Professors Zoran Kostic, Gil Zussman, Javad Ghaderi, and their students share their latest findings at the Computer Vision and Pattern Recognition Conference (CVPR).
Original article by Xintian Tina Wang
Imagine a “smart city” of the future where intelligent machines like autonomous vehicles and robots navigate with assistance by street infrastructure. This scenario would require that autonomous systems integrate into our human-populated world, where they would have to participate in social interaction-aware motion planning, and be able to perceive and respond to human actions. Real-world training of these machines and supporting computing models is fraught with difficulties, from capturing the myriad ways humans behave to ensuring safety during interactions.
At the 2024 Computer Vision and Pattern Recognition Conference (CVPR) conference held in Seattle, the researchers and students from Professor Zoran Kostic’s Lab from Columbia University’s Electrical Engineering Department presented their research progress on tackling the challenges of smart cities. The conference is a premier event sponsored by the IEEE Computer Society and the Computer Vision Foundation, attracting over 10,000 scientists and engineers from around the world and featuring a comprehensive technical program that includes papers, tutorials, workshops, and an expo showcasing cutting-edge technologies and innovations.
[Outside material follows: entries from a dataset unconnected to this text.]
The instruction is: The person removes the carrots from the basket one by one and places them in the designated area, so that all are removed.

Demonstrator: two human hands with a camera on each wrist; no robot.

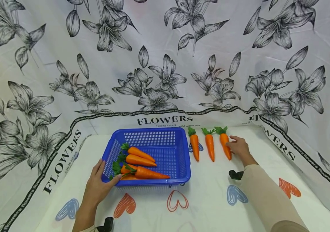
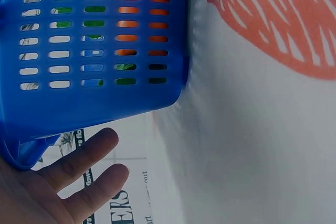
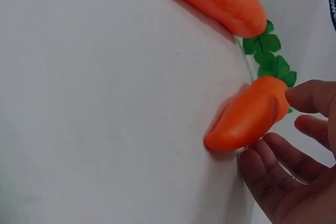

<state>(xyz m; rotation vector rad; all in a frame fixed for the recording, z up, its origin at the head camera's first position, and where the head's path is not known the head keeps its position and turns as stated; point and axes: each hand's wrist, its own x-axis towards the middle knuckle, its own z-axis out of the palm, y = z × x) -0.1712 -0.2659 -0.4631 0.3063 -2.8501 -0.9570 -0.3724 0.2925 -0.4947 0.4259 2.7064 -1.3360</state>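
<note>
My left hand (image 1: 99,182) is at the near left corner of a blue plastic basket (image 1: 184,154), its thumb over the front rim. In the left wrist view, two spread, straight fingers (image 2: 107,140) show beside the slotted wall. Several orange toy carrots (image 1: 141,160) with green leafy tops lie in the basket's left part. My right hand (image 1: 240,149) is at the right side of the rightmost carrot (image 1: 224,141), which lies on the table. One fingertip touches this carrot in the right wrist view; the other fingers are loosely bent beside it.
Two more carrots, the left one (image 1: 194,146) and the middle one (image 1: 209,147), lie in a row right of the basket. A white cloth with printed hearts covers the table (image 1: 205,199). Behind it hangs a flower-printed curtain (image 1: 159,77).
</note>
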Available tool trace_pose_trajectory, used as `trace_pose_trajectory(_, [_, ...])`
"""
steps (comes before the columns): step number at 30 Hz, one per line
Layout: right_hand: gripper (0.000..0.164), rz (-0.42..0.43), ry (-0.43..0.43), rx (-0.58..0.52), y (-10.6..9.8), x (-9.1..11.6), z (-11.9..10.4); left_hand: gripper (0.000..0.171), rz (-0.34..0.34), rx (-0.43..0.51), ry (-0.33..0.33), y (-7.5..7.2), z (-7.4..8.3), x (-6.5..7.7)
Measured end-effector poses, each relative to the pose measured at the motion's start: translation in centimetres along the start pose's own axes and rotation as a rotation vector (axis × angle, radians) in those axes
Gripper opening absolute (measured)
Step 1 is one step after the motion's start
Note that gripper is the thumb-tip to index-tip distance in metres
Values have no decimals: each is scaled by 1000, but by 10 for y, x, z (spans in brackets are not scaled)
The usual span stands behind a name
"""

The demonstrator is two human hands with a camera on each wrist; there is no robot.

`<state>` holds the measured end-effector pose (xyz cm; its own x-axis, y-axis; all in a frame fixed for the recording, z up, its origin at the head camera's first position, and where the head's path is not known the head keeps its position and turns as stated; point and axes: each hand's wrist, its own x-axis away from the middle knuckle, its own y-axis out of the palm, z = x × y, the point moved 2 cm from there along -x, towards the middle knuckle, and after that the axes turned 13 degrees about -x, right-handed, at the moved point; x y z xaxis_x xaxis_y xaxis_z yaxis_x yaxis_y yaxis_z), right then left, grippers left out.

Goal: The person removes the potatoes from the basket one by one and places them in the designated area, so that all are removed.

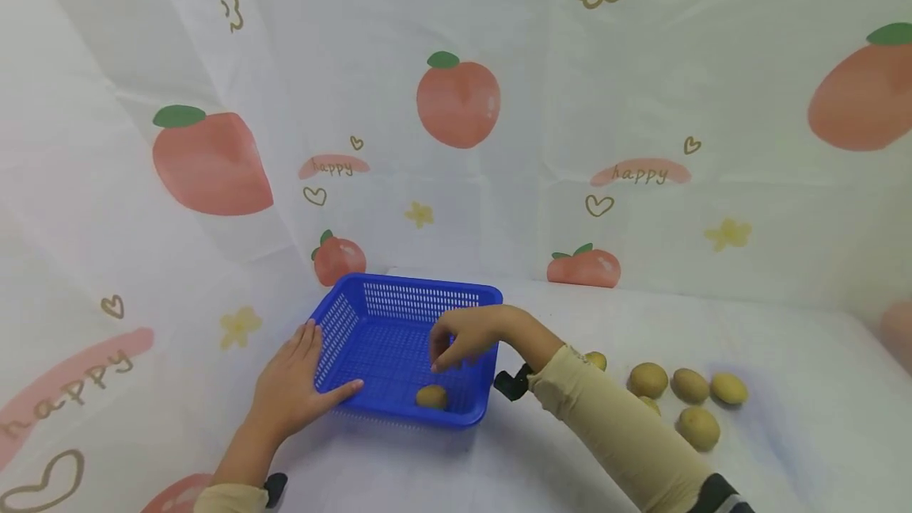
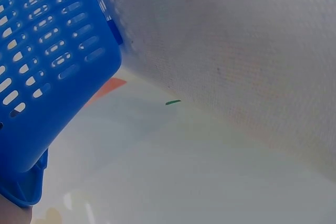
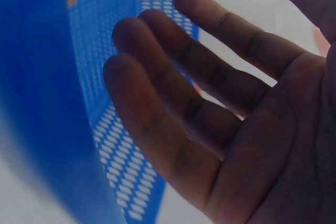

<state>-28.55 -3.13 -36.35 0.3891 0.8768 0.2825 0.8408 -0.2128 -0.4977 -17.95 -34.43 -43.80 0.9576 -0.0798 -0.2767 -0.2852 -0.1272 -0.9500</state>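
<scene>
A blue plastic basket (image 1: 406, 416) with slotted walls stands on the white-covered table. One small yellow-brown potato (image 1: 431, 397) lies inside it by the near wall. My left hand (image 1: 294, 382) rests on the basket's near left corner, fingers straight along the left rim and thumb over the near rim. From the left wrist, the basket's slotted wall (image 2: 47, 87) fills the upper left. My right hand (image 1: 466, 336) hangs over the basket's right part, above the potato. In the right wrist view its fingers (image 3: 152, 114) are loosely bent and apart, with nothing between them and the palm.
Several more potatoes (image 1: 648, 380) lie on the table to the right of the basket, some partly hidden behind my right sleeve (image 1: 613, 434). A white cloth (image 1: 527, 212) printed with red fruit hangs behind and along the left side.
</scene>
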Motion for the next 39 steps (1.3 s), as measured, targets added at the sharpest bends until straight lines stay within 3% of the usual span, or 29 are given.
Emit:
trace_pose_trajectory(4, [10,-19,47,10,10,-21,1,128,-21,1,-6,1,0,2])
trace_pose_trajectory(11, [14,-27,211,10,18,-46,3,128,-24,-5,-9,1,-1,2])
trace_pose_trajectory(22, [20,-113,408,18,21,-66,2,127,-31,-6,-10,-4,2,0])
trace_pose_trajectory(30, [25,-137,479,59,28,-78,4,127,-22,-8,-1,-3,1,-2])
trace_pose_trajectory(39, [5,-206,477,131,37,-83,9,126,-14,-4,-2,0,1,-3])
In the workshop “Populating Empty Cities: Virtual Humans for Robotics and Autonomous Driving” EE student Chengbo Zang, postdoc Mehmet Kerem Turkcan, and Professors Zoran Kostic, Gil Zussman, and Javad Ghaderi presented a data-driven simulation environment for modeling traffic in metropolitan street intersections. Using real-world tracking data collected over an extended period of time in the NSF-funded COSMOS testbed, the team has been training trajectory forecasting models to learn agent interactions and environmental constraints that are difficult to capture conventionally. Trajectories of new agents are first coarsely generated by sampling from the spatial and temporal generative distributions, then refined using state-of-the-art trajectory forecasting models. The simulations can run either autonomously, or under explicit human control conditioned on the generative distributions, and can be an integral component of the Urban Hybrid Twin research program led by Professor Sharon Di in the civil engineering department. The team presented the experiments for a variety of model configurations.
In the presentation “Evaluating Zero-Shot Image Tagging for Urban Traffic Intersection Scenes” by EE students William Ho, Mehmet Kerem Turkcan, and EE professors Javad Ghaderi, Gil Zussman, and Zoran Kostic, the use of zero-shot image tagging was explored to enhance the understanding and management of urban traffic intersections. By leveraging advanced computer vision techniques, the research aims to improve traffic monitoring and anomaly detection in complex urban environments, contributing to safer and more efficient city infrastructures.
The startup/university collaborative project “A Computer Vision Testbed for New York City Street Intersections,” presented by Mehmet Kerem Turkcan, Mahshid Ghasemi Dehkordi, Sophia Kleisarchaki, Thibaut Calmant, Ludovic Gürgen, Javad Ghaderi, Gil Zussman, and Zoran Kostic showcased a testbed deployed in New York City for the collection, analysis and real-time monitoring of traffic data. Utilizing state-of-the-art object detection and tracking models, the testbed and monitoring platform by Kentyou provides valuable insights into traffic patterns and helps develop solutions for smart city applications, paving the way for more intelligent and responsive urban traffic systems.
Professor Kostic delivered an invited talk at The 20th Embedded Vision Workshop, titled “Real Time for Urban Streetscape Video-Based Applications.” He discussed the challenges and solutions for real-time video-based applications in dense urban environments. Kostic emphasized the integration of infrastructure-installed sensors, high-bandwidth communications, and AI-enabled computing to enhance the safety and efficiency of urban traffic systems. The talk highlighted the stringent demands of safety-critical applications, focusing on the accuracy, reliability, and robustness required for future smart cities.
The work presented at CVPR 2024 is a sampling of the research themes funded in part by the Columbia University Center for Smart Streetscapes NSF Engineering Research Center.